# the twice-weekly parade has been cancelled



## Hikee

Hello fellow wordreference users,

It's been quite a while since my last visit and I find myself back here with quite a stickler on my hands.

I need to translate this phrase into Polish:

'the twice-weekly parade (has been cancelled)'

I would very much like to avoid the descriptive approach of:

'Parada odbywająca się 2 razy w tygodniu (została odwołana)'

However, I cannot really think of anything else. Any ideas would be much appreciated.


----------



## dn88

Hello—and welcome (back). 


Hikee said:


> However, I cannot really think of anything else.


Neither can I, and I doubt there's a succinct way of expressing that in Polish. You'll probably have to make do with the descriptive approach.

We do have the adjective "codwutygodniowy" (odd though it sounds) for something that happens every other week, but there seems to be no adjective for something that occurs twice a week...


----------



## dreamlike

Hi there Hikee,

Like Dn88, I honestly doubt anyone will be able to figure out a way around it.


----------



## Ben Jamin

dn88 said:


> "codwutygodniowy" (odd though it sounds) for something that happens every other week, but there seems to be no adjective for something that occurs twice a week...

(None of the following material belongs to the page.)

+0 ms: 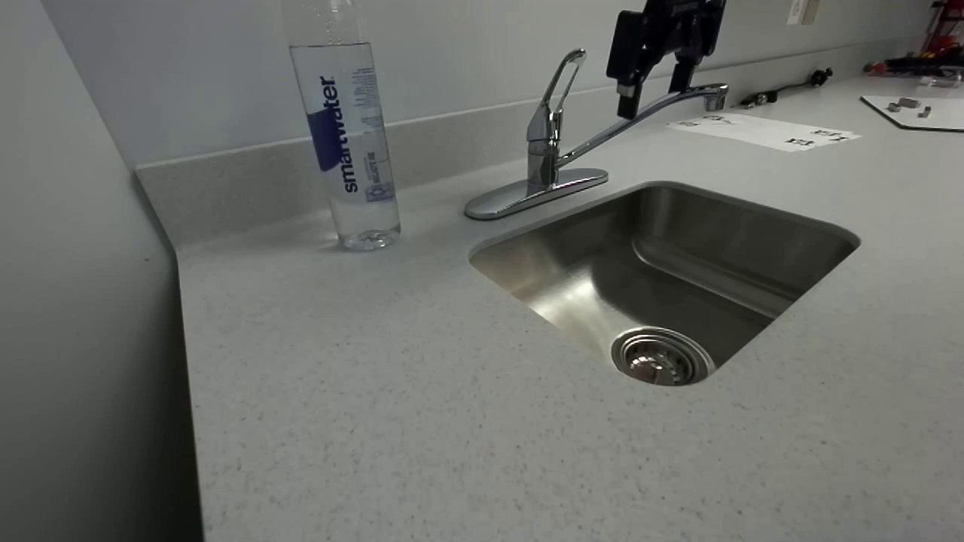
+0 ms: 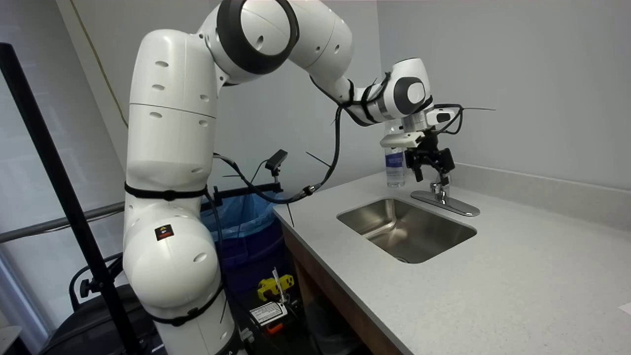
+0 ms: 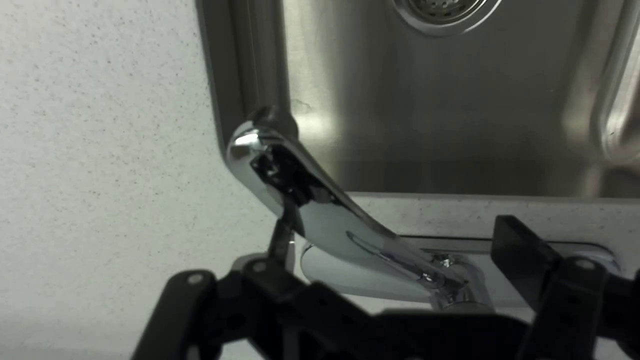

"Codwutygodniowy" sounds like a neologism to me. It is perfectly understandable, but I wouldn't use it in a formal text.


----------



## dreamlike

It's a word which is oficially recognized by dictionaries, why would anyone object to using it in a formal setting?


----------



## Ben Jamin

dreamlike said:


> It's a word which is oficially recognized by dictionaries, why would anyone object to using it in a formal setting?


Can you quote in what dictionaries you can find the word?
By the way, there are many words in dictionaries that I wouldn't use in a formal text, either because of their register, or stylistic reasons. 
The word "codwutygodniowy" is a clumsy word, that breaks the Polish tradition of not creating long compound words consisting of many elements.
"Donaudampfschiffgesellschaftsbeamter" might be good German, but woud not make good Polish if translated as one word.


----------



## dreamlike

Ben Jamin said:


> Can you quote in what dictionaries you can find the word?
> By the way, there are many words in dictionaries that I wouldn't use in a formal text, either because of their register, or stylistic reasons.
> The word "codwutygodniowy" is a clumsy word, that breaks the Polish tradition of not creating long compound words consisting of many elements.
> "Donaudampfschiffgesellschaftsbeamter" might be good German, but woud not make good Polish if translated as one word.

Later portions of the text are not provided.